Your instructions ▸ Go through the material and copy each line that includes "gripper".

Data block ▸
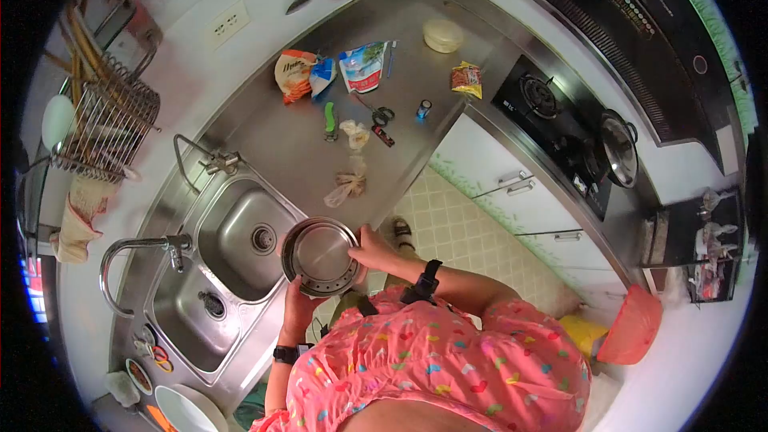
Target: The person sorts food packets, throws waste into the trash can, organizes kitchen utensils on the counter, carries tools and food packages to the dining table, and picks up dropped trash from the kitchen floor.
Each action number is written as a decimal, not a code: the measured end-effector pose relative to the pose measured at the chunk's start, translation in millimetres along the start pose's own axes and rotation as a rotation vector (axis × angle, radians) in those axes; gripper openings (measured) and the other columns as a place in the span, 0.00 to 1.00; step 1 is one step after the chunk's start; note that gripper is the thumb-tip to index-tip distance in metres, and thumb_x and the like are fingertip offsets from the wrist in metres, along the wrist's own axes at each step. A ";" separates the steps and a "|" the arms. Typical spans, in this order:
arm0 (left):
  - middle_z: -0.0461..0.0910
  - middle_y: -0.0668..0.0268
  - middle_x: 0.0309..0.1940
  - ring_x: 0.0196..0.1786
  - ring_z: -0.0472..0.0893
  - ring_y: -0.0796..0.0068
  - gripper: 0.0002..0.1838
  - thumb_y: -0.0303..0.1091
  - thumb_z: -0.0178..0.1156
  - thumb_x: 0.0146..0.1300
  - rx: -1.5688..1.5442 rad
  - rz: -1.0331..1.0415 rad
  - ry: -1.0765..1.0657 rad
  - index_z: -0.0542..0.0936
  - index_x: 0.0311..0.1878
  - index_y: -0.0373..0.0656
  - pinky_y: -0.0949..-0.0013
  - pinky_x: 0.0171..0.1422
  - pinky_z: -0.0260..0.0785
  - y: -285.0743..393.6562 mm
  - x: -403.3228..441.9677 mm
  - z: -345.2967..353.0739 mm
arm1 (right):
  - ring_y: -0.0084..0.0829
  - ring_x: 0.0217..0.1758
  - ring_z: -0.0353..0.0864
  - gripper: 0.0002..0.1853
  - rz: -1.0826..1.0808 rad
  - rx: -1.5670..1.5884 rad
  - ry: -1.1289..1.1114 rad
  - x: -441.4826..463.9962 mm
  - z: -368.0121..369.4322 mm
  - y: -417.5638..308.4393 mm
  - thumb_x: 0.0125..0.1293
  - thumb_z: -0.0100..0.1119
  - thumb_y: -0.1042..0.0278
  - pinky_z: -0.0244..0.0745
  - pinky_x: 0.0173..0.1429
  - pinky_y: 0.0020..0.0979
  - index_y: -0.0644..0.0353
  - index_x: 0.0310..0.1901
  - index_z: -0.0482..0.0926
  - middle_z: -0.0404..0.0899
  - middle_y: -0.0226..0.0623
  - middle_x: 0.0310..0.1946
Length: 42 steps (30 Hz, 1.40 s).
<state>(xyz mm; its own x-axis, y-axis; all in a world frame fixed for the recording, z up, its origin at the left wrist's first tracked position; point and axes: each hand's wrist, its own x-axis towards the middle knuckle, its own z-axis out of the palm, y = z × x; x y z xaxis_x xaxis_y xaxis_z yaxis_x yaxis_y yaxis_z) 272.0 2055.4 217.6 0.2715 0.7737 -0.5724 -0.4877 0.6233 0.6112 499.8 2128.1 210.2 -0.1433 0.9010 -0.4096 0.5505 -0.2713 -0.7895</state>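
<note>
A round steel pan (322, 253) with a row of small holes along its rim is held at the front edge of the sink. My left hand (299, 305) grips its near side from below. On its right side, my right hand (373, 249) has its fingers closed round the rim. The pan's inside looks bare and shiny. Close by on the counter lie a clear plastic bag with brownish contents (347, 187) and a crumpled pale bag (354, 135).
A double sink (248, 228) with a tall faucet (120, 268) stands at left. Scissors (382, 116), a green-handled tool (330, 120) and food packets (364, 66) lie on the counter. The gas stove (552, 124) is at right, a white bowl (190, 410) at lower left.
</note>
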 end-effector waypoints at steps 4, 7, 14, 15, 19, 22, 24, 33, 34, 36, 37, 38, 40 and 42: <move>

Answer to this task ▸
Each action number is written as a decimal, not a code: the measured end-effector pose relative to the pose measured at the chunk's start, translation in millimetres along the start pose's own axes and rotation as a rotation vector (axis × angle, radians) in those axes; gripper openings (measured) and the other columns as a place in the span, 0.00 to 1.00; step 1 is one step after the chunk's start; note that gripper is the thumb-tip to index-tip distance in metres, and thumb_x and the like are fingertip offsets from the wrist in metres, along the wrist's own axes at each step. A ";" separates the steps and a "|" the arms. Typical spans, in this order:
  - gripper: 0.0002..0.1838
  - gripper: 0.0002..0.1853

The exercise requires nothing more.